Prompt =
Down to the final line, print the records again exactly.

Material supplied =
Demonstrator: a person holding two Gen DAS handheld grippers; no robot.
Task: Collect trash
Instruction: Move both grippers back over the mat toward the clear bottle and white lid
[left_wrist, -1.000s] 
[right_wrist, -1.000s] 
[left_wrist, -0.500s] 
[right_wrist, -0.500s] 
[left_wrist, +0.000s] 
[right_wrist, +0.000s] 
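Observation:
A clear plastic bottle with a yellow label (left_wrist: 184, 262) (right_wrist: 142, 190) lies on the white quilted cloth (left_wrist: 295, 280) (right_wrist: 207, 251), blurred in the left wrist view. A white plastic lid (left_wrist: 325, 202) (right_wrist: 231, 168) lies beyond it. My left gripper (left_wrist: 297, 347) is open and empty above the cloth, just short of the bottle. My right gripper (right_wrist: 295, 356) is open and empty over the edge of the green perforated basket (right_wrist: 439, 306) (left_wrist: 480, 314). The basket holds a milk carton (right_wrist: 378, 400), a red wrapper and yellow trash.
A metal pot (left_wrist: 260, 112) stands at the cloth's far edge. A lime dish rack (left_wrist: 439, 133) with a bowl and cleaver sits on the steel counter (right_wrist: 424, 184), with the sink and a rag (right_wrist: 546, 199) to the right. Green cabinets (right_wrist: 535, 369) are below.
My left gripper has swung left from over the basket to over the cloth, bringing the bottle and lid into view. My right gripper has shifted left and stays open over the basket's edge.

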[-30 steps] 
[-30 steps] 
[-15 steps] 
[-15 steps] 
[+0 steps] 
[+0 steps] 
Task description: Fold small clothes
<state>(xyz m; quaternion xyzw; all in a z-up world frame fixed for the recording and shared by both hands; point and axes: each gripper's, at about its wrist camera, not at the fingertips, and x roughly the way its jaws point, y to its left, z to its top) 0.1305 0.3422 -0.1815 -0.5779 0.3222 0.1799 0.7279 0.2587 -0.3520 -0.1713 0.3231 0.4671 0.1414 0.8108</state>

Response to this exercise =
Demonstrator: a person holding two Gen DAS handheld grippers; no robot.
Task: Collect trash
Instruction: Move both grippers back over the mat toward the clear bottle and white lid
[left_wrist, -1.000s] 
[right_wrist, -1.000s] 
[left_wrist, -0.500s] 
[right_wrist, -0.500s] 
[left_wrist, +0.000s] 
[right_wrist, +0.000s] 
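Observation:
A clear plastic bottle with a yellow label (left_wrist: 184, 262) (right_wrist: 142, 190) lies on the white quilted cloth (left_wrist: 295, 280) (right_wrist: 207, 251), blurred in the left wrist view. A white plastic lid (left_wrist: 325, 202) (right_wrist: 231, 168) lies beyond it. My left gripper (left_wrist: 297, 347) is open and empty above the cloth, just short of the bottle. My right gripper (right_wrist: 295, 356) is open and empty over the edge of the green perforated basket (right_wrist: 439, 306) (left_wrist: 480, 314). The basket holds a milk carton (right_wrist: 378, 400), a red wrapper and yellow trash.
A metal pot (left_wrist: 260, 112) stands at the cloth's far edge. A lime dish rack (left_wrist: 439, 133) with a bowl and cleaver sits on the steel counter (right_wrist: 424, 184), with the sink and a rag (right_wrist: 546, 199) to the right. Green cabinets (right_wrist: 535, 369) are below.
My left gripper has swung left from over the basket to over the cloth, bringing the bottle and lid into view. My right gripper has shifted left and stays open over the basket's edge.
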
[-30 steps] 
[-30 steps] 
[-15 steps] 
[-15 steps] 
[+0 steps] 
[+0 steps] 
Task description: Fold small clothes
<state>(xyz m; quaternion xyzw; all in a z-up world frame fixed for the recording and shared by both hands; point and axes: each gripper's, at about its wrist camera, not at the fingertips, and x roughly the way its jaws point, y to its left, z to its top) 0.1305 0.3422 -0.1815 -0.5779 0.3222 0.1799 0.7279 0.2587 -0.3520 -0.1713 0.3231 0.4671 0.1414 0.8108</state>

Thus the exercise is complete.